Dari persektif hukum dijelaskan bahwa PGI telah menyuarakan supaya dilakukan pengesahan RUU tentang kekerasan seksual. Selain itu, gereja-gereja dan PGI dalam program Violence Againts Women melakukan kampanye dengan memberikan informasi, menyediakan data, menyediakan perlindungan, membentuk jaringan dan menyediakan tempat aman bagi korban kekerasan seksual.
Dari persektif psikologi dijelaskan bahwa korban kekerasan seksual mengalami kondisi psikologis yang traumatis sehingga membutuhkan pertolongan. Dinamika kondisi psikologis korban dipengaruhi 2 faktor yaitu internal dimana korban cenderung bersikap diam dan pasrah dengan apa yang sudah dialami; dan faktor eksternal yaitu kurangnya pengawasan dan perlindungan dari orangtua yang mengakibatkan rasa khawatir dan kecemasan yang berlebihan.
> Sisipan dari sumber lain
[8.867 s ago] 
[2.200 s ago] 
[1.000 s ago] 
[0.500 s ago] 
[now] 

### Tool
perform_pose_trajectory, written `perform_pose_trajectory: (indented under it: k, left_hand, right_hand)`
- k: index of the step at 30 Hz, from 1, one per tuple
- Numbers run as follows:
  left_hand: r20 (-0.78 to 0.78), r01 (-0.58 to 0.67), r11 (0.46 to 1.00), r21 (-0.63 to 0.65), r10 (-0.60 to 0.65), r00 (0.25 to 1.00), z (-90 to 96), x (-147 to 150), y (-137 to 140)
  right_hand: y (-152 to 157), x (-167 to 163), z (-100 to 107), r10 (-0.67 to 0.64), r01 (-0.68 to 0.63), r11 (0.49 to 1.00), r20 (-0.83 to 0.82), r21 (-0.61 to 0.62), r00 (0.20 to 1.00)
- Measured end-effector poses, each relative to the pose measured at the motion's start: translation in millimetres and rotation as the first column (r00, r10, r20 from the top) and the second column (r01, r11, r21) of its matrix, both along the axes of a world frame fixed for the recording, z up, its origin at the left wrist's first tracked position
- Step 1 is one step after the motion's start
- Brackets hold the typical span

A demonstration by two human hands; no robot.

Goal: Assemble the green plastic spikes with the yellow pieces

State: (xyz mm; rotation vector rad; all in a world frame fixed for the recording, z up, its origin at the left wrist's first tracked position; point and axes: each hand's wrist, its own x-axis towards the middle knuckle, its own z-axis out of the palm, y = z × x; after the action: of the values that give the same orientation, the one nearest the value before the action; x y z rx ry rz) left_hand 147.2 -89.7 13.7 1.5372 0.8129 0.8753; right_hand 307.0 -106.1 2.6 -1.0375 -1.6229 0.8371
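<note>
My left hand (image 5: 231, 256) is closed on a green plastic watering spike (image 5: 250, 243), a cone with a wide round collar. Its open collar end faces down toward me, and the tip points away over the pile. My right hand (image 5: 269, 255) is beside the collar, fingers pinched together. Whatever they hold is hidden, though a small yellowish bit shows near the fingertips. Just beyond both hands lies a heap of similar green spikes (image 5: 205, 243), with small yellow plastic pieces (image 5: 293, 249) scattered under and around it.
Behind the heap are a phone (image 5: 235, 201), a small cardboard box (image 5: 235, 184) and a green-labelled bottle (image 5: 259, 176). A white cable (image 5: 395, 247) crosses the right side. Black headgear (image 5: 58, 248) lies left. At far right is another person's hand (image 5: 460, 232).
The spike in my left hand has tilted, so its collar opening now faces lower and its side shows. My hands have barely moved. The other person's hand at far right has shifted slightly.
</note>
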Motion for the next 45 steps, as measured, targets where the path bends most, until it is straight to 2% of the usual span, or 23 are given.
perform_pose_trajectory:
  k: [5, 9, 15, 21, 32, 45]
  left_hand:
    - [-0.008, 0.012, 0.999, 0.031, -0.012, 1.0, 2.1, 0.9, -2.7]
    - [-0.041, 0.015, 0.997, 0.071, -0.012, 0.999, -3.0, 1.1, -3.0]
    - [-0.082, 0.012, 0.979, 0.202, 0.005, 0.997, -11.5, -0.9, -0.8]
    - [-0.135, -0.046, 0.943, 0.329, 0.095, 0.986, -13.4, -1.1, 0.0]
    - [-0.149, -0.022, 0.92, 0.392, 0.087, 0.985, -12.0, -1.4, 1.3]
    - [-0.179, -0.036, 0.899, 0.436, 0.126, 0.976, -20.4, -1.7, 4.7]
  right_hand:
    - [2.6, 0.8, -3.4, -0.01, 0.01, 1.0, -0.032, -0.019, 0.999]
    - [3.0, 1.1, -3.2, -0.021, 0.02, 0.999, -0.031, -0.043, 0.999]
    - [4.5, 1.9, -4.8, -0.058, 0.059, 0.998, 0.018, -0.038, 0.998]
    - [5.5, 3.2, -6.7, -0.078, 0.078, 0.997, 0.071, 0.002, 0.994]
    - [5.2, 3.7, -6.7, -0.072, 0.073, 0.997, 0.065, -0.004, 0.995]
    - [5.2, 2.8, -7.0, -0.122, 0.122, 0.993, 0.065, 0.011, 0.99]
Dari persektif pendampingan pastoral dijelaskan korban kekerasan seksual biasanya mengalami trauma yang berkepanjangan perlu pendampingan khusus. Cara melakukan pendampingan terhadap korban kekerasan seksual yaitu mendengarkan dengan empati, mendampingi secara sistematis dan metodis, membangun team based “caring and counseling Ministry” dan mengembangkan konseling transformatif.